* Exercise *
I need each line of the entries below that includes the string "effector".

___ Material shown

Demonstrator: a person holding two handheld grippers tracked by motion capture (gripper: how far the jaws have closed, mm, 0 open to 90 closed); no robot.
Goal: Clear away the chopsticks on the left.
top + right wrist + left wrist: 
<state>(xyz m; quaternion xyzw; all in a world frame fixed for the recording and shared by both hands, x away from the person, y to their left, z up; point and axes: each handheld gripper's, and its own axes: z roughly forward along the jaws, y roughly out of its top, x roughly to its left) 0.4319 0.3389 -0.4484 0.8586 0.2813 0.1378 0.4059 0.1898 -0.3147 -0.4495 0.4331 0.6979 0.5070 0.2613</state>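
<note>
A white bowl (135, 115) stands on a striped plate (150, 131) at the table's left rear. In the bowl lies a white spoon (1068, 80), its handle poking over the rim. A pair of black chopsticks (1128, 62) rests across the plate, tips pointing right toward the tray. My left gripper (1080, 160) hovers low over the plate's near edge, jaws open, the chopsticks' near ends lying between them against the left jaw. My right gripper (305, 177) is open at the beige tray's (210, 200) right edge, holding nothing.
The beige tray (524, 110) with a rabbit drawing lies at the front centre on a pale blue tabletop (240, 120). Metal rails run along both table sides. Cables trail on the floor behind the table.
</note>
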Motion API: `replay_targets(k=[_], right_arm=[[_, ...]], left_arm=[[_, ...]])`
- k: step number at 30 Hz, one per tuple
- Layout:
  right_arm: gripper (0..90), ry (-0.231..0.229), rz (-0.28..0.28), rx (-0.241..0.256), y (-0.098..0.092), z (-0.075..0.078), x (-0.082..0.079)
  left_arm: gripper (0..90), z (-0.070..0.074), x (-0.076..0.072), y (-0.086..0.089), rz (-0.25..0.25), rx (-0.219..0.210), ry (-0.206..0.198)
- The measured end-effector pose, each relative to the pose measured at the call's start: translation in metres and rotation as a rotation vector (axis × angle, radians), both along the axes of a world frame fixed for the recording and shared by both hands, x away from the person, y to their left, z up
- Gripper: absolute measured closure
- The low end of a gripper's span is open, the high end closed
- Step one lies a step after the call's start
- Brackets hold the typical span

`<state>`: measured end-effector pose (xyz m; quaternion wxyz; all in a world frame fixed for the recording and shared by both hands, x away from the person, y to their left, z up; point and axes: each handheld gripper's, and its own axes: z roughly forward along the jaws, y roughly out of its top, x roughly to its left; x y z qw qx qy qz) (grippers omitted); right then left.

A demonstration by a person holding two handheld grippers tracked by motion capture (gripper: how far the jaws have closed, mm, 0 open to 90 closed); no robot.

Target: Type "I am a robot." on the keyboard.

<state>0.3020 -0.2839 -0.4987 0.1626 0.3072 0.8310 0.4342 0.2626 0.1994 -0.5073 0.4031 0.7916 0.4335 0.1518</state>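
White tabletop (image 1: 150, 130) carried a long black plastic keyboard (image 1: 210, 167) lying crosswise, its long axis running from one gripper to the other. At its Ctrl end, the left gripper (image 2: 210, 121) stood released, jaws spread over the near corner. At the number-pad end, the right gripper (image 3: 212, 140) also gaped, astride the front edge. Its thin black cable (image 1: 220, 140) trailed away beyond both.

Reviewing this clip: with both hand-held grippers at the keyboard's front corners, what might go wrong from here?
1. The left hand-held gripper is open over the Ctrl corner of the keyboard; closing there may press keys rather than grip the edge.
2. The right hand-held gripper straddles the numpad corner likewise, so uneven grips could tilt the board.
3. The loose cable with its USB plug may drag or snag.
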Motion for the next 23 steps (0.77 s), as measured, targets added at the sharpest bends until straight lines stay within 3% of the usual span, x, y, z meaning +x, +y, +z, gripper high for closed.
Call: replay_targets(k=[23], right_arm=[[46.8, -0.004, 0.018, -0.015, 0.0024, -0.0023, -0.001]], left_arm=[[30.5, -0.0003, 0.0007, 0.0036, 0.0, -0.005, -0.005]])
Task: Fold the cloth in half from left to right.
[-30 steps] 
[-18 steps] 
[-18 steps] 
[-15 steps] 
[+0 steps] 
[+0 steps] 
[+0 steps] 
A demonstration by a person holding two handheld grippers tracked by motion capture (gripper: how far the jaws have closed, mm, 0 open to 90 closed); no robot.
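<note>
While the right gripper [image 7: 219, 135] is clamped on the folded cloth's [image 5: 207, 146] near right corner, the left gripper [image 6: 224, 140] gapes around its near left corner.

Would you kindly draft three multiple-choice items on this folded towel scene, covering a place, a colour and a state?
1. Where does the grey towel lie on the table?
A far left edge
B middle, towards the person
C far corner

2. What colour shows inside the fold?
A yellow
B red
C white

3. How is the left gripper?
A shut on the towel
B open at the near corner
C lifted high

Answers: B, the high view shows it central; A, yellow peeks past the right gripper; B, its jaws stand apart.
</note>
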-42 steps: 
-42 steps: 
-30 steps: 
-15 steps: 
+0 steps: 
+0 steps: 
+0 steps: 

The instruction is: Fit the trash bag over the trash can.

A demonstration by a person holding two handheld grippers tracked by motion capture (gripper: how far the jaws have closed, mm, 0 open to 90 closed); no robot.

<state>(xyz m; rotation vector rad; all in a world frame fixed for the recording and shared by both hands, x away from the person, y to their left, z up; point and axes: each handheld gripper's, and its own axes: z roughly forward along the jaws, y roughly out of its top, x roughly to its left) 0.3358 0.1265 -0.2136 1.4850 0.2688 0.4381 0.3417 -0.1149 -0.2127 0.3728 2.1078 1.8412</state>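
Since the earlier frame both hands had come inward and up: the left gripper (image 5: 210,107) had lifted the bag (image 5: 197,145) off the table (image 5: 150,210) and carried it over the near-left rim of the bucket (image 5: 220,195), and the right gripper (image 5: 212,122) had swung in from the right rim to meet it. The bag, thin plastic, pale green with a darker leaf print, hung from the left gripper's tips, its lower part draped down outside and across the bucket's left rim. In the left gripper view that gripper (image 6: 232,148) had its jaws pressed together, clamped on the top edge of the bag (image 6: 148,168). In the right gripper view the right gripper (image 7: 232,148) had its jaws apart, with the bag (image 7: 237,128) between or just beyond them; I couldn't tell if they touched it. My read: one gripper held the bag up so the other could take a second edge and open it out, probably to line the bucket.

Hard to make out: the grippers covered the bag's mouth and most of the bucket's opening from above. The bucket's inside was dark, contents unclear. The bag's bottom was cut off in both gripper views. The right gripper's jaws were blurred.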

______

* Answer space *
- The measured end-effector pose, each relative to the pose measured at the call's start: translation in metres and rotation as a rotation vector (axis × angle, radians), both along the axes of a world frame fixed for the recording and shared by both hands, x away from the person, y to their left, z up
`<state>`: measured end-effector pose (xyz m; quaternion wxyz; all in a world frame fixed for the recording and shared by both hands, x away from the person, y to their left, z up; point and axes: each handheld gripper's, and its own axes: z roughly forward along the jaws, y roughly out of its top, x roughly to its left; x y z qw qx qy qz) (grippers omitted); right then left.

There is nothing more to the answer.